Grazie a lui, Napoli divenne una grandissima capitale europea, meta di studiosi e artisti almeno per quattro secoli.
Alfonso ha fatto il suo ingresso da trionfatore a Napoli, dopo un lungo assedio, battaglie e corruzioni, il 26 febbraio 1442, decidendo di fissare la sua dimora nella città del Vesuvio, elevandola al rango di capitale dei suoi possedimenti e, di fatto, capitale della cultura e dell’umanesimo europeo, grazie al suo generoso mecenatismo che nella città partenopea accolse letterati e artisti provenienti da ogni contrada europea. E per questo passò alla storia come il Magnanimo. Insieme alla promozione dell’arte e della cultura, Alfonso ospitò tecnici e urbanisti di valore e mise in atto iniziative di carattere urbanistico, edilizio ed economico senza precedenti. Fondò a Catania la prima Università siciliana, ricostruì magnificamente il Maschio Angioino che era diventato un ammasso di rovine per le continue guerre e che per questo divenne Castelnuovo, dotandolo di un fantastico arco di trionfo, istoriato con le sue gesta. Egli ne fece realizzare le torri in forma cilindrica, più adatta a sostenere gli assedi e vi fece incastonare l’Arco di Trionfo. Questi venne decorato ad opera di un gruppo di artisti guidato da Francesco Laurana. Sul bassorilievo dell’arco inferiore è illustrata la vittoria di Alfonso che fa il suo ingresso in città come un imperatore romano, con il seguito di dignitari e musicanti. Nel corteo, unica donna, quella che fu la sua ufficiale e conosciuta concubina, l’amata Lucrezia d’Alagno.
La biografia di Alfonso il Magnanimo assume contorni mitizzati quando il panegirista Panormita riferisce che il Magnanimo sia addirittura guarito da una brutta malattia solo ascoltando la lettura da parte sua di alcune pagine della storia di Alessandro Magno opera di Quinto Curzio Rufo.
Fu per Napoli e il suo regno un periodo di prosperità e pace, di floridità economica e sociale e la corte di Alfonso venne frequentata da celebri umanisti come Giovanni Pontano, Lorenzo Valla e Emanuele Crisolora.

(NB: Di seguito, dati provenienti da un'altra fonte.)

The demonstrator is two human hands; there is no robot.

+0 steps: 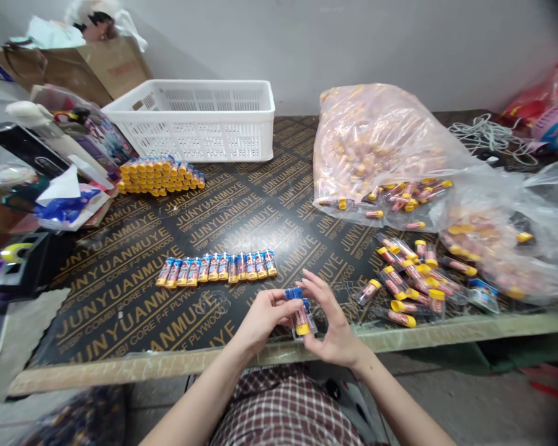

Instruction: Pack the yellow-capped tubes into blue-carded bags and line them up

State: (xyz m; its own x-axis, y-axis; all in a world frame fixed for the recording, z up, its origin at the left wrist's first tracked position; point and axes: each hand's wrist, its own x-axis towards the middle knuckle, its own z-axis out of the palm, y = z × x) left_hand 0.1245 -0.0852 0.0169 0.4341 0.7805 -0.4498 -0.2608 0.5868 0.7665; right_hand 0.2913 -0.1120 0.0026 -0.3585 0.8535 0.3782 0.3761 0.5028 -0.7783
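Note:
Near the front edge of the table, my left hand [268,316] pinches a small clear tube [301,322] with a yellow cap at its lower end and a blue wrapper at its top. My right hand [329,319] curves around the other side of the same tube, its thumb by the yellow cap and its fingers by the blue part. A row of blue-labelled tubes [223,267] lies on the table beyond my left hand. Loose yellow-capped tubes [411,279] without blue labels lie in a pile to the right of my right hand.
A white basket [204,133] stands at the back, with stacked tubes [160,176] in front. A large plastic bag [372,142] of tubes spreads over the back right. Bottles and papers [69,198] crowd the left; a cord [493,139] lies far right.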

Il corposo volume di Giuseppe Caridi accompagna mirabilmente la vita e l’ascesa di Alfonso, i problemi che l’hanno caratterizzata, le discese e le risalite, i tradimenti e le riscosse, le battaglie e gli amori, tutto col piglio dello storico che conoscendo a fondo la materia, si può permettere anche il lusso di entrare nelle minuzie, nei particolari, senza mai cadere nel noioso storicismo di maniera, costringendo invece il lettore a partecipare attivamente ai fatti raccontati.
Le vicende, pertanto, scorrono in tal modo come una tridimensionale pellicola filmica, la storia si alterna con la quotidianità, il generale con i piccoli eventi di ogni giorno e al lettore-spettatore non par vero di poter familiarizzare con il re e con il semplice cittadino vessato dagli sprechi o stipato a lato strada ad accogliere l’imperatore in visita ufficiale a Napoli.
Insomma una monumentale opera pittorica, questa di Giuseppe Caridi, che minuziosamente racconta, con la vita di Alfonso di Aragona, detto il Magnanimo, un arco temporale nel quale il Medio Evo cedeva il passo al Rinascimento italiano e la città di Napoli assurse al grado di polo centrale in Europa per la cultura, le arti, l’architettura e le scienze.